Во дворе послышались тяжелые шаги. Шеркей узнал брата.

— Ты что это и ночью покоя не знаешь? — недружелюбно спросил он.

— Да так, не спится что-то, браток. Вот и решил тебя проведать.

Братья расположились на лавочке около летней лачуги. Элендей не спеша набил табаком чилим[28], раскурил, несколько раз шумно затянулся.

— Не так комары будут донимать, — объяснил он.

— Верно, верно. Ишь как пищат, проклятые! Сколько крови попивают, высасывают! А ведь кровь из хлеба получается. Поди, на одну каплю целая краюха уходит. Как масло из сливок. Сливок горшок во какой, а комочек масла-то получается.

— А ты уже и это подсчитал?

— Все надо считать, все.

— Давай, давай, — пыхнул Элендей ядовитым дымком. — А я вот в лес хочу съездить. Дай долгушу мне на денек.

— Сам собираюсь ехать, — соврал Шеркей. — Дров привезти нужно. А твоя-то где?

— Разобрал, починить хочу.

— Выходит, на чужой рубль телку хочешь купить?

— Почему на чужой? Ведь брат ты мне.

— Брат-то, конечно, брат. А долгуша-то все-таки моя, моя.

По улице с песней прошли парни. Элендей вспомнил про Агадуй и начал расхваливать Шеркеева коня. Потом словно невзначай спросил:

— Сказывают, в гостях ты был у Каньдюка.
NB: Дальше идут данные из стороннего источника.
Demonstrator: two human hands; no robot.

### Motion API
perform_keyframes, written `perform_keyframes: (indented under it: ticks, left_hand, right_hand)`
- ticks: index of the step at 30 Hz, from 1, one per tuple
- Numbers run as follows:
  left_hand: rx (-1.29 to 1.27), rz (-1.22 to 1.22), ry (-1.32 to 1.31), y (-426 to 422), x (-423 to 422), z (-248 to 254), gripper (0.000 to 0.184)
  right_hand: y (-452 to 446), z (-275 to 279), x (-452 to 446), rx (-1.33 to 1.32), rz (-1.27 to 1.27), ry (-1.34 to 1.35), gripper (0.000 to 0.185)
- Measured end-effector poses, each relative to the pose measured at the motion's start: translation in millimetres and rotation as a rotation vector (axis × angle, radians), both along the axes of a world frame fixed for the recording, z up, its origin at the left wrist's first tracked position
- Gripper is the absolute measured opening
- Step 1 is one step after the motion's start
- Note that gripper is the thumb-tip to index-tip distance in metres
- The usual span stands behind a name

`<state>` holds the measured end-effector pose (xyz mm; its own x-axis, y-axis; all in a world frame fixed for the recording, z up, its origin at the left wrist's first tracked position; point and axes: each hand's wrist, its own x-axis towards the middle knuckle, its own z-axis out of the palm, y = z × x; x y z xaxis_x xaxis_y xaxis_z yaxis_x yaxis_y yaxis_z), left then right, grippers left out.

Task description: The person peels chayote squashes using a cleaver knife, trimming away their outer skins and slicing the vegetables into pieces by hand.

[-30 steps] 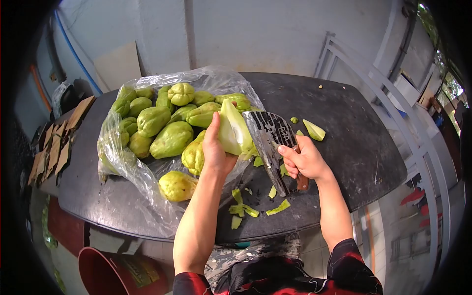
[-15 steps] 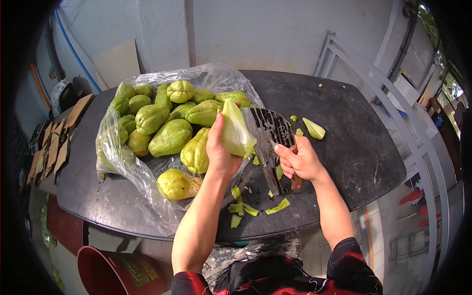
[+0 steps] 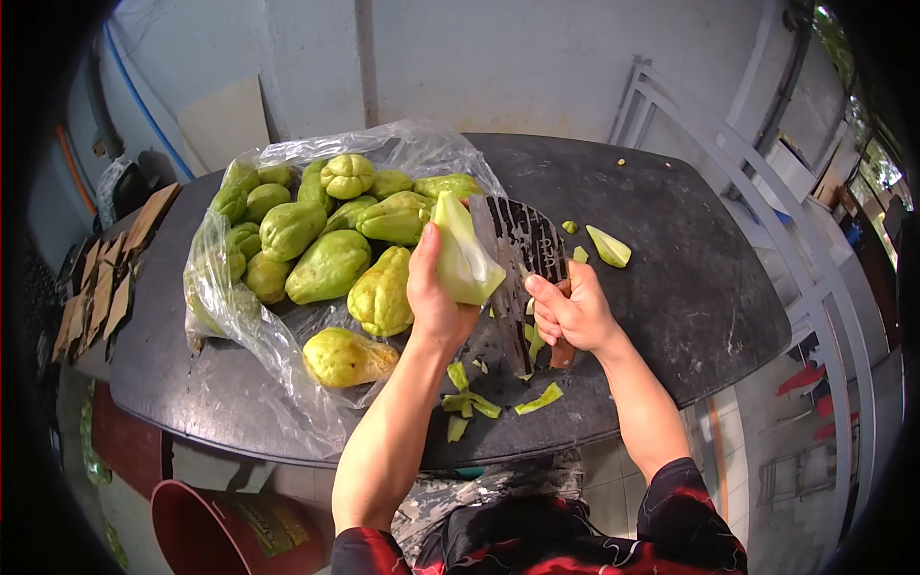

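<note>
A partly peeled chayote [image 3: 463, 251], with a pale cut face towards the right, is in my left hand [image 3: 436, 292]; the fingers are closed round its far side. My right hand [image 3: 578, 309] is shut on the brown handle of a broad cleaver [image 3: 522, 244] with a dark, patchy blade. The blade stands on edge right beside the chayote; whether they touch I cannot tell. Below the hands lie green peel strips [image 3: 470, 401]. A cut chayote wedge [image 3: 609, 246] rests beyond my right hand. Whole chayotes [image 3: 329, 266] fill an opened clear plastic bag [image 3: 259, 331] on the left.
The dark table [image 3: 685, 316] has a curved edge close to my body. A red bucket [image 3: 187, 527] stands on the floor at the lower left. Grey metal railing [image 3: 815, 297] runs along the right. Broken brown boards [image 3: 120, 264] lie at the far left.
My right hand and the cleaver have shifted slightly left and up. A small flap of peel at the chayote's lower edge no longer shows. The left hand still holds the chayote.
</note>
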<state>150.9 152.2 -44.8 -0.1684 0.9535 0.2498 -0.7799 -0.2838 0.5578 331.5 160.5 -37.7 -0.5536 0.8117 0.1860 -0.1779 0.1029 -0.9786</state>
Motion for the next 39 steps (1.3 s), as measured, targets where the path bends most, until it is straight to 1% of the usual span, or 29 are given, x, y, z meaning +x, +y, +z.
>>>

Болтают, видать?

Шеркей вскинул голову, самодовольно расправил усы:

— Нет, браток, нет, не болтают. Был, был у Каньдюка. Хочешь верь, хочешь не верь, сам за мной присылал Урнашку. Так-то вот, браток, так-то. Свалили меня с ног своим керчеме, свалили. Такое сварганили — прямо огонь.

— Сам, говоришь, присылал? Но что это он вдруг о тебе вспомнил? Родней ты ему не приходишься. А?

— И не знаю, ломал, ломал голову, но ни до чего не додумался. Так и не понял, зачем нас с Мухидом позвали.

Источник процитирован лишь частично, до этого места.